▶ [Your task]:
What is needed is an exact transcription of every entry below, with the pictures left out.

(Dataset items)
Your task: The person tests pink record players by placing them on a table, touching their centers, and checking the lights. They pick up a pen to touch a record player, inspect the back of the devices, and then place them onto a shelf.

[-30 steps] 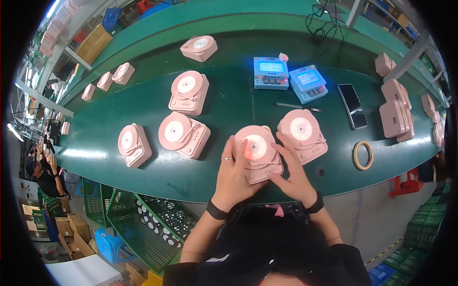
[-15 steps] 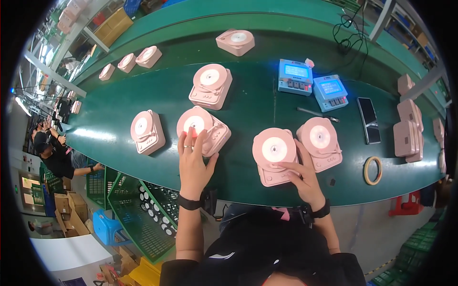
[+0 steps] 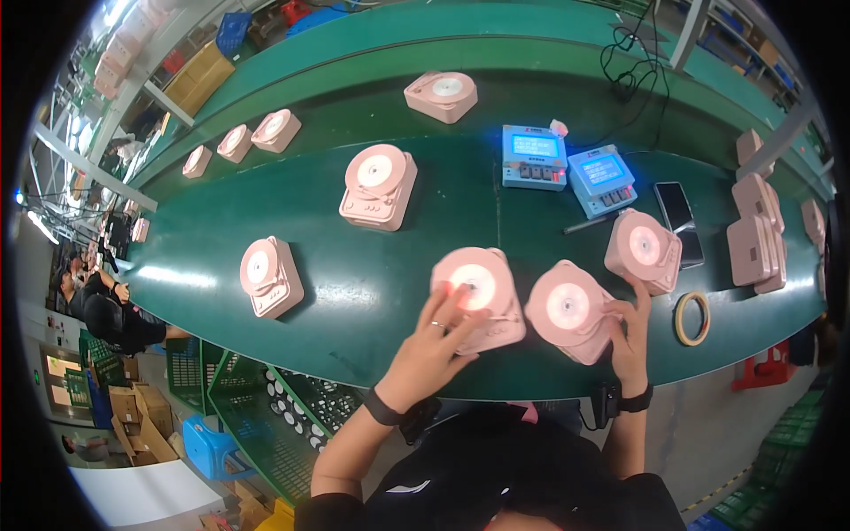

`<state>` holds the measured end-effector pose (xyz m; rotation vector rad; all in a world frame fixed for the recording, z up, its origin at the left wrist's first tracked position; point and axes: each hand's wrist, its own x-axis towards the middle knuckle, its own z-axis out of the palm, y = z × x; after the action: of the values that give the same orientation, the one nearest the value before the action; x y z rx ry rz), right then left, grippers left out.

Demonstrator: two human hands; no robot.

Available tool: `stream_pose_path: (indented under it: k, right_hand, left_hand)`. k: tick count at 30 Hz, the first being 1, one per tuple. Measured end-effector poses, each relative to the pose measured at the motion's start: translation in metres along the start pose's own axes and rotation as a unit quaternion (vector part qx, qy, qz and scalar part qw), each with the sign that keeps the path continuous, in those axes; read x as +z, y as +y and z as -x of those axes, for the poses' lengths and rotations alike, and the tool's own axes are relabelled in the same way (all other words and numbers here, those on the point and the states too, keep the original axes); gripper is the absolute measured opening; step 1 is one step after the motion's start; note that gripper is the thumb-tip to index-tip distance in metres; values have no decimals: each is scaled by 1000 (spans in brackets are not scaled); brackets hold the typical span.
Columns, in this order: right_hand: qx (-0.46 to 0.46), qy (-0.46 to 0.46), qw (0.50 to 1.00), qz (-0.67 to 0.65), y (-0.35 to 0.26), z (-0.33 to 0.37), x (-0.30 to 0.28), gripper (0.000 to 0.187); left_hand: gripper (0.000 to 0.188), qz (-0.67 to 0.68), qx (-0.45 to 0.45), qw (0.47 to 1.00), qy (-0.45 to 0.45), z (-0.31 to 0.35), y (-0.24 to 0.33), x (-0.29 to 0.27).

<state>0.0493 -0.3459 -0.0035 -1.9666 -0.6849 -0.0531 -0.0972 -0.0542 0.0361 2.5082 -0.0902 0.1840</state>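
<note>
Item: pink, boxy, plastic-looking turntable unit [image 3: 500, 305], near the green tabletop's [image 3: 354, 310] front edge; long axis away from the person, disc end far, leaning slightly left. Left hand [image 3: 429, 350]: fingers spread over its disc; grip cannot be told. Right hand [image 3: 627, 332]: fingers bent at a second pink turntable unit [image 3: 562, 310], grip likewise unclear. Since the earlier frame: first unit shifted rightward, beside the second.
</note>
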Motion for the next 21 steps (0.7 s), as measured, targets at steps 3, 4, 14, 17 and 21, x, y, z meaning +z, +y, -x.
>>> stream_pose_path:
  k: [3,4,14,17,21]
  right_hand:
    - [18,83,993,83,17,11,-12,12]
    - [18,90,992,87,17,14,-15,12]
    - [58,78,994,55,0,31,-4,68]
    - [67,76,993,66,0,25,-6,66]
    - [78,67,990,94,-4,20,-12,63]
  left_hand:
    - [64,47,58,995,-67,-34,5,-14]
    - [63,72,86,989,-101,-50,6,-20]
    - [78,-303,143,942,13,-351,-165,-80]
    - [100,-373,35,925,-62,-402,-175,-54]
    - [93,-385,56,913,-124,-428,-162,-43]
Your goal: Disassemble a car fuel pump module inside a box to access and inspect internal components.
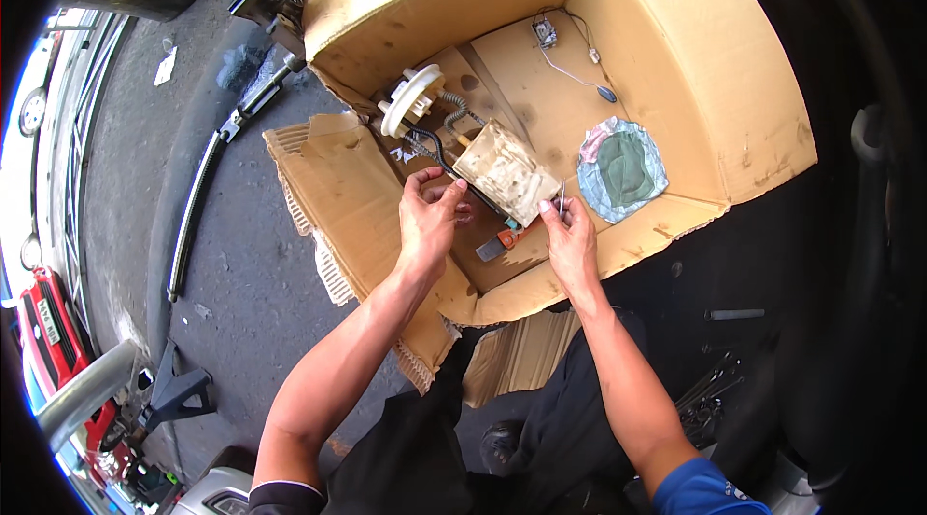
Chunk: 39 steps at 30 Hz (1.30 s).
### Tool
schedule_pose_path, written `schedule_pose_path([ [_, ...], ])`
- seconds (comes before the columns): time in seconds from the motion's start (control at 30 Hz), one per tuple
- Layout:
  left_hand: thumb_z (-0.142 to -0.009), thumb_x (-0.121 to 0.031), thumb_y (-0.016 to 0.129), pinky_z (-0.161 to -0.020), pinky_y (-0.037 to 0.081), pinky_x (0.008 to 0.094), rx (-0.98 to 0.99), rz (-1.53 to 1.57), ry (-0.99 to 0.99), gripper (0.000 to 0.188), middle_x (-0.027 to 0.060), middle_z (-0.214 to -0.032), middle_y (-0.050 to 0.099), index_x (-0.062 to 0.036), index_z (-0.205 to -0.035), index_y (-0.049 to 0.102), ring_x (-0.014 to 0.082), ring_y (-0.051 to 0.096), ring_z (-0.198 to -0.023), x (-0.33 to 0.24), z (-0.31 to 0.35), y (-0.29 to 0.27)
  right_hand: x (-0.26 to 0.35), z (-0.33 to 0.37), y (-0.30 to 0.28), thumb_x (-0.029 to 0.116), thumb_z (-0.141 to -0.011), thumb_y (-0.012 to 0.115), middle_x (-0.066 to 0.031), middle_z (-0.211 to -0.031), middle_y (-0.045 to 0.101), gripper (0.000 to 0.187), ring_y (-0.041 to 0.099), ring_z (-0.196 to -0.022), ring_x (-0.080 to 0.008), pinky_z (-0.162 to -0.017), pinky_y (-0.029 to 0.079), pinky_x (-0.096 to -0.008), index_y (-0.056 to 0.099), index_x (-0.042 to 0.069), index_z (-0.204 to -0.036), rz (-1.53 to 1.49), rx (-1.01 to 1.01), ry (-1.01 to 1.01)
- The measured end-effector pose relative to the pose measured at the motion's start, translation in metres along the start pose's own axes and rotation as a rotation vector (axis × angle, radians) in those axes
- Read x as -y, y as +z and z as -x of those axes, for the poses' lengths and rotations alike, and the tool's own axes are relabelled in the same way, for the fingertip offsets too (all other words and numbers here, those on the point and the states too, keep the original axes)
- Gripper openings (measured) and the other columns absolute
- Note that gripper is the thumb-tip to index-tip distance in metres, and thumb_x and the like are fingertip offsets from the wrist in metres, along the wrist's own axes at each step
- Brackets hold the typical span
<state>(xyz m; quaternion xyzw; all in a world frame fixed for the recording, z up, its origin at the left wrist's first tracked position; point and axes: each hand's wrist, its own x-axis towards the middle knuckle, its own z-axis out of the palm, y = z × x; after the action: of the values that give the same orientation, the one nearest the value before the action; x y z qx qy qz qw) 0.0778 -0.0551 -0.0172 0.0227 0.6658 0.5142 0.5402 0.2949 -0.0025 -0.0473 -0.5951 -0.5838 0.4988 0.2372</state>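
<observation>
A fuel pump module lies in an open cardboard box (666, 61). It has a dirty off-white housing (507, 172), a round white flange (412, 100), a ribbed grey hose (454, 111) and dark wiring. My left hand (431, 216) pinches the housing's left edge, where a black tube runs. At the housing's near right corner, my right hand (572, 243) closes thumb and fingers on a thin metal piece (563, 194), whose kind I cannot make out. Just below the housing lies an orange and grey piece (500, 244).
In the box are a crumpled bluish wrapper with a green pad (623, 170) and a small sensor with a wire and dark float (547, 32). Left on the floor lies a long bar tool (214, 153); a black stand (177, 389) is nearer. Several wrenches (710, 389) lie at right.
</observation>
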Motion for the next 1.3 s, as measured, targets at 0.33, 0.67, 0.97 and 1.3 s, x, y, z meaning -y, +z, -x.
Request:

▶ [Expected answer]:
Your task: The person tests pink record players by placing them on a table, touching their centers, and checking the lights. They pick up a pen to touch a record player, inspect the back of the devices, and then place them onto a shelf.

[-30 steps] 
[-15 steps] 
[+0 steps] 

`<state>` holds the measured end-effector pose (xyz m; rotation vector rad; all in a world frame fixed for the recording, z up, its origin at the left wrist's first tracked position; point and axes: each hand's wrist, its own x-axis towards the middle knuckle, its own z-axis out of the palm, y = z × x; after the action: of the values that give the same orientation, the one nearest the value before the action; x y z rx ry rz), right then left, grippers left out.

Demonstrator: two human hands; no robot.

Available tool: `stream_pose_path: (indented under it: k, right_hand, left_hand)`. k: tick count at 30 Hz, the first being 1, one per tuple. Measured end-effector poses, each relative to the pose measured at the motion's start: translation in metres along the start pose's own axes and rotation as a unit quaternion (vector part qx, qy, qz and scalar part qw), each with the sign that keeps the path continuous, in those axes; read x as +z, y as +y and z as -x of those axes, for the poses' lengths and rotations alike, and the tool's own axes are relabelled in the same way (all other words and numbers here, those on the point and the states too, keep the original axes); gripper is the absolute measured opening; step 1 is one step after the motion's start; note that gripper is the thumb-tip to index-tip distance in metres; values have no decimals: each is scaled by 1000 (spans in brackets are not scaled); brackets hold the typical span.
Columns, in this order: right_hand: qx (-0.46 to 0.46), qy (-0.46 to 0.46), qw (0.50 to 1.00), qz (-0.67 to 0.65), y (-0.35 to 0.26), z (-0.33 to 0.37), x (-0.30 to 0.28), gripper (0.000 to 0.187); left_hand: gripper (0.000 to 0.188), qz (-0.67 to 0.68), qx (-0.45 to 0.45), qw (0.47 to 1.00), qy (-0.45 to 0.45), z (-0.31 to 0.35), y (-0.24 to 0.33), x (-0.29 to 0.27).

<state>0.0493 -0.3459 -0.0035 -1.9666 -0.6849 -0.0531 -0.0972 -0.0542 0.0361 2.5082 -0.0902 0.1840</state>
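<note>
Item: pink, boxy, plastic-looking turntable unit [image 3: 500, 305], near the green tabletop's [image 3: 354, 310] front edge; long axis away from the person, disc end far, leaning slightly left. Left hand [image 3: 429, 350]: fingers spread over its disc; grip cannot be told. Right hand [image 3: 627, 332]: fingers bent at a second pink turntable unit [image 3: 562, 310], grip likewise unclear. Since the earlier frame: first unit shifted rightward, beside the second.
</note>
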Motion for the next 21 steps (0.7 s), as measured, targets at steps 3, 4, 14, 17 and 21, x, y, z meaning +z, +y, -x.
>>> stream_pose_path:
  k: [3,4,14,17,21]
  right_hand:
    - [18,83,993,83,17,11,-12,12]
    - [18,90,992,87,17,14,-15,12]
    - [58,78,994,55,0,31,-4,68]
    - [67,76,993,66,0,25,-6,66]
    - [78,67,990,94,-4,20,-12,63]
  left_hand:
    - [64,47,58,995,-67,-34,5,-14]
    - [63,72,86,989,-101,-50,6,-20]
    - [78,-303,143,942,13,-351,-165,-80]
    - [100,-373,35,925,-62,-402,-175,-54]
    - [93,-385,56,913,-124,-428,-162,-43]
Your goal: Disassemble a car fuel pump module inside a box to access and inspect internal components.
Chunk: 39 steps at 30 Hz (1.30 s).
### Tool
schedule_pose_path, written `schedule_pose_path([ [_, ...], ])`
- seconds (comes before the columns): time in seconds from the motion's start (control at 30 Hz), one per tuple
- Layout:
  left_hand: thumb_z (-0.142 to -0.009), thumb_x (-0.121 to 0.031), thumb_y (-0.016 to 0.129), pinky_z (-0.161 to -0.020), pinky_y (-0.037 to 0.081), pinky_x (0.008 to 0.094), rx (-0.98 to 0.99), rz (-1.53 to 1.57), ry (-0.99 to 0.99), gripper (0.000 to 0.188), middle_x (-0.027 to 0.060), middle_z (-0.214 to -0.032), middle_y (-0.050 to 0.099), index_x (-0.062 to 0.036), index_z (-0.205 to -0.035), index_y (-0.049 to 0.102), ring_x (-0.014 to 0.082), ring_y (-0.051 to 0.096), ring_z (-0.198 to -0.023), x (-0.33 to 0.24), z (-0.31 to 0.35), y (-0.29 to 0.27)
  right_hand: x (-0.26 to 0.35), z (-0.33 to 0.37), y (-0.30 to 0.28), thumb_x (-0.029 to 0.116), thumb_z (-0.141 to -0.011), thumb_y (-0.012 to 0.115), middle_x (-0.066 to 0.031), middle_z (-0.211 to -0.031), middle_y (-0.045 to 0.101), gripper (0.000 to 0.187), ring_y (-0.041 to 0.099), ring_z (-0.196 to -0.022), ring_x (-0.080 to 0.008), pinky_z (-0.162 to -0.017), pinky_y (-0.029 to 0.079), pinky_x (-0.096 to -0.008), index_y (-0.056 to 0.099), index_x (-0.042 to 0.069), index_z (-0.204 to -0.036), rz (-1.53 to 1.49), rx (-1.01 to 1.01), ry (-1.01 to 1.01)
- The measured end-effector pose relative to the pose measured at the motion's start, translation in metres along the start pose's own axes and rotation as a rotation vector (axis × angle, radians) in those axes
- Read x as -y, y as +z and z as -x of those axes, for the poses' lengths and rotations alike, and the tool's own axes are relabelled in the same way, for the fingertip offsets too (all other words and numbers here, those on the point and the states too, keep the original axes)
- Gripper openings (measured) and the other columns absolute
- Note that gripper is the thumb-tip to index-tip distance in metres, and thumb_x and the like are fingertip offsets from the wrist in metres, along the wrist's own axes at each step
- Brackets hold the typical span
<state>(xyz m; quaternion xyzw; all in a world frame fixed for the recording, z up, its origin at the left wrist's first tracked position; point and axes: each hand's wrist, its own x-axis towards the middle knuckle, its own z-axis out of the palm, y = z × x; after the action: of the values that give the same orientation, the one nearest the value before the action; x y z qx qy qz qw) 0.0778 -0.0551 -0.0172 0.0227 0.6658 0.5142 0.5402 0.2949 -0.0025 -0.0473 -0.5951 -0.5838 0.4988 0.2372</state>
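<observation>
A fuel pump module lies in an open cardboard box (666, 61). It has a dirty off-white housing (507, 172), a round white flange (412, 100), a ribbed grey hose (454, 111) and dark wiring. My left hand (431, 216) pinches the housing's left edge, where a black tube runs. At the housing's near right corner, my right hand (572, 243) closes thumb and fingers on a thin metal piece (563, 194), whose kind I cannot make out. Just below the housing lies an orange and grey piece (500, 244).
In the box are a crumpled bluish wrapper with a green pad (623, 170) and a small sensor with a wire and dark float (547, 32). Left on the floor lies a long bar tool (214, 153); a black stand (177, 389) is nearer. Several wrenches (710, 389) lie at right.
</observation>
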Motion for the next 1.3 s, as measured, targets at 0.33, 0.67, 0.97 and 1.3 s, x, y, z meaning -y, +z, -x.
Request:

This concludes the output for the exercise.